• _Required work_:
Your job is to return every line in the data holding the string "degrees".
[Opening Dataset section section]
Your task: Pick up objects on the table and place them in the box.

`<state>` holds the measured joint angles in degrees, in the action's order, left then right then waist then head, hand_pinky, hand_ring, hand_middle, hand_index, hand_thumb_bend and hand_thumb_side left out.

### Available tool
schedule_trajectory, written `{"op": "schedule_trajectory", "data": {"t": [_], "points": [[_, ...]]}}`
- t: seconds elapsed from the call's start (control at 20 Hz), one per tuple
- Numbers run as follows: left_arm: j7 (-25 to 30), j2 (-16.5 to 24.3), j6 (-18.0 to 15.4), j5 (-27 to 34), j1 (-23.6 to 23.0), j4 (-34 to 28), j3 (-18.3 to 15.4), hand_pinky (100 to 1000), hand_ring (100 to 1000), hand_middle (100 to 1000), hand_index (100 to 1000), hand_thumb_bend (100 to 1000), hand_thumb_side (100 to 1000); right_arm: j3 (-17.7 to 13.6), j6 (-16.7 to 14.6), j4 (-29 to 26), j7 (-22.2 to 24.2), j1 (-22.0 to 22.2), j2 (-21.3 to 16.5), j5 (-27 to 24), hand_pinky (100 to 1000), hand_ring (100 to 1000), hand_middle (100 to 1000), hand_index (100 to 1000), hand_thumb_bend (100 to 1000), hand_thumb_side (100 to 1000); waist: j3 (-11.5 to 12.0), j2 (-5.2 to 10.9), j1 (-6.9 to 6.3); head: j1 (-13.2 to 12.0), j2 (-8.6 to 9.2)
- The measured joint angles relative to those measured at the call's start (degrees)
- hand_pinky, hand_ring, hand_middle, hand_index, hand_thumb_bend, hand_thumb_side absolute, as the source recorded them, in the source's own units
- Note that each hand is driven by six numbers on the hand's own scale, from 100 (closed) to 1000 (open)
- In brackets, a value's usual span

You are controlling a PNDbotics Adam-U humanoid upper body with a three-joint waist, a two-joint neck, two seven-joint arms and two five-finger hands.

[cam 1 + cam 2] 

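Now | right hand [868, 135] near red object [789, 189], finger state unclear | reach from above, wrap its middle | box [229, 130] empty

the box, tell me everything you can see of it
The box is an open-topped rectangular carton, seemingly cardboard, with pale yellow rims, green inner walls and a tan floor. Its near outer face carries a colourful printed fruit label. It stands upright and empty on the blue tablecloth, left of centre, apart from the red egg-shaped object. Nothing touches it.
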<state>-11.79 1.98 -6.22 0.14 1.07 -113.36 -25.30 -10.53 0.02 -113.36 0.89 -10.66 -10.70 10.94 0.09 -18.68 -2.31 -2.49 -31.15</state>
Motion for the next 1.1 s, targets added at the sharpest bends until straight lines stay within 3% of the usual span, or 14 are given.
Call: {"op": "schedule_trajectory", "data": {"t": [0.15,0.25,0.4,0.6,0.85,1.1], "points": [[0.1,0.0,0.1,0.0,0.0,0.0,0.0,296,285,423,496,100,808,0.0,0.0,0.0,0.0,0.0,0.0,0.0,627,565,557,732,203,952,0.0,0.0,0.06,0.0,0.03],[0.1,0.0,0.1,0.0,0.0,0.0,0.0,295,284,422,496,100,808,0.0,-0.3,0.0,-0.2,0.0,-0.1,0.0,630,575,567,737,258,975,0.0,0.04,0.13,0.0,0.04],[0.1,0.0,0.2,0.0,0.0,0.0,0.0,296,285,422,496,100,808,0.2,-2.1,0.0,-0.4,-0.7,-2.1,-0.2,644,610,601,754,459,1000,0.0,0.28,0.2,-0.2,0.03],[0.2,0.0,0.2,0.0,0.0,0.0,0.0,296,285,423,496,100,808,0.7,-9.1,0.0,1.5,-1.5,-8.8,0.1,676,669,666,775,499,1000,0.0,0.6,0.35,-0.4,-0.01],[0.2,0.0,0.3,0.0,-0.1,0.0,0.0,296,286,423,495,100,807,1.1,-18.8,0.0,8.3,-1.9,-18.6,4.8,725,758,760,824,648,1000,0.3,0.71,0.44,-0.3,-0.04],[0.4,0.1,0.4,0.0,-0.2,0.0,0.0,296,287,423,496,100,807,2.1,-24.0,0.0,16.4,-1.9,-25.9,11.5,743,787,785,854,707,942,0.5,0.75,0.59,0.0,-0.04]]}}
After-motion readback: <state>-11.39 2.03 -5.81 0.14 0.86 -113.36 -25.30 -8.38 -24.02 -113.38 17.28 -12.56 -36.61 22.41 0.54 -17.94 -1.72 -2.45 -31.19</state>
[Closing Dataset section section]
• _Exercise answer_:
`<state>` holds the measured joint angles in degrees, in the action's order, left then right then waist then head, hand_pinky, hand_ring, hand_middle, hand_index, hand_thumb_bend and hand_thumb_side left out.
- The measured joint angles relative to those measured at the call's start (degrees)

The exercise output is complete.